Margo Lakin, Trinity Communications
It was 2020, and Iyun Ashani Harrison was still one year away from accepting his position with the Dance Program. He spent most of his time in his California hills apartment on lockdown from the pandemic and surrounded by wildfires — while the rest of the country was also on fire.
“The intersections of COVID-19, the murder of George Floyd by law enforcement, the amplification and consumption of Black suffering, the Black Lives Matter movement, Time’s Up and the California wildfires created space for me to wrestle with the tremendous challenges impacting our lives in the United States,” Harrison shares.
“My reflections made me wonder how I could facilitate socially conscious artmaking in the classroom, moving away from artifice and the imperatives of beauty expected in classicism.”
And like so many of us at the time, he turned heavily to social media. Self-reflecting on his online activities as he used his art of ballet as an agent for change, Harrison began to envision the framework for a course where digital activism and the arts could converge to address social inequities.

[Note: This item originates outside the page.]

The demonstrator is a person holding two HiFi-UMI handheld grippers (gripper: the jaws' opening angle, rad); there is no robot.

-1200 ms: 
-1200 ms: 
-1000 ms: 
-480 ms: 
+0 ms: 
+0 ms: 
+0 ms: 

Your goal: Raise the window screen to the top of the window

“As artists, we can have tremendous influence,” Harrison says. “We can use our talents and training to create culturally relevant art that provides social critique and ignites change — and today’s students are well-informed because of their technological savvy and eagerness to take a stance against injustice!”

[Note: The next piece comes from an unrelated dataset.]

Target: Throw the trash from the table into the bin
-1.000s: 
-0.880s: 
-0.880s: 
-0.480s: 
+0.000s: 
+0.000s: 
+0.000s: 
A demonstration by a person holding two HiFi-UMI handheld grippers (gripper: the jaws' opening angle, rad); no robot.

“If they are taught to focus their ideas, students can create engaging and provocative art,” he adds.
The associate professor of the practice brought his ideas with him to Duke and created a new course offering: Arts Activism & Everyday Technology. Through seminars and self-directed presentations, students studied past and present artist-activists and researched a topical issue of their choice. Final projects were interdisciplinary digital exhibitions with arts elements that included video, spoken word, photography, music and drama.
“I felt the class should allow for exploration — play — an organized messiness that did not foreground outcomes,” Harrison says. “Instead, we would highlight a self-directed process and storytelling through art.”

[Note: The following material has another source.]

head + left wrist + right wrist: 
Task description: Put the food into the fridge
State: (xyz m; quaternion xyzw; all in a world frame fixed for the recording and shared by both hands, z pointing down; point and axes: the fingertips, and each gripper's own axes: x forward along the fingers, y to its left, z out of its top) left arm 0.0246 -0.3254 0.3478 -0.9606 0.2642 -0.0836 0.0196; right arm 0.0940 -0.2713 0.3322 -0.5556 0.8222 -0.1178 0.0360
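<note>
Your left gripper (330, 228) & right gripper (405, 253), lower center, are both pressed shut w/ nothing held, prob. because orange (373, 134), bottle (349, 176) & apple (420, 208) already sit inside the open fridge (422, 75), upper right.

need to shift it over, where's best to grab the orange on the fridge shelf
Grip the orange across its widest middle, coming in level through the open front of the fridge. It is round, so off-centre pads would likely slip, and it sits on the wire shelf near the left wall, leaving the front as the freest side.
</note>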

Harrison wanted the students to think about how they engage in virtual spaces with their selected art forms to create new ways of expressing ideas, and the stories in that first class were as diverse as the students who told them: Black Lives Matter, non-binary identity, plastics pollution, sexual assault and school shootings.
Leah Esemuede, a senior double majoring in Dance and Psychology, enrolled in the course looking for answers to her question: What can a dance do?
“I wanted to explore the capacity of art and to engage in activist work with a tangible impact,” she explains. “I was particularly interested in creating a piece of art activism, and the class gave me the opportunity to engage with dance in a way that I’d never experienced.”
For her final project, Esemuede created a piece that centered around the use of Black people and the pain they feel as artists. Set to “The Revolution Will Not Be Televised” by Gil Scott-Heron, she used television clips, audio and an improvisation-based contemporary video to remind viewers that the painful experiences Black people face are not products meant to entertain and then be discarded.
“As a Black woman and an artist, there have been times when I’ve felt as though I’m valued for my artistry over who I am as a person,” she shares. “It’s also not uncommon for people to place responsibility on me to address issues the Black community faces — without considering the personal and emotional tolls it may have.
“I think in some sense, my project served as a reminder to acknowledge my humanity and to set up boundaries when I need to take a step back.”
She and her classmates were challenged to avoid a focus on “beautiful” final projects. Rather, they were encouraged to create work depicting the reality of the subject matter they selected and learned that beauty doesn’t exist in only the visual aspects of their work but also in the impact.
“The class was such a kind and supportive community — even though we came from so many different personal and academic backgrounds,” Esemuede notes.
And that’s what Harrison wanted: an inclusive and welcoming space where students were comfortable enough to integrate different parts of their lives in meaningful ways as they developed critical thinking skills and challenged how they filtered information. Because art is powerful and can affect change, Harrison believes we should all be aware and responsible for what we put out into the ethos.
“I wanted to help our students negotiate a world on fire — socially, politically and literally.”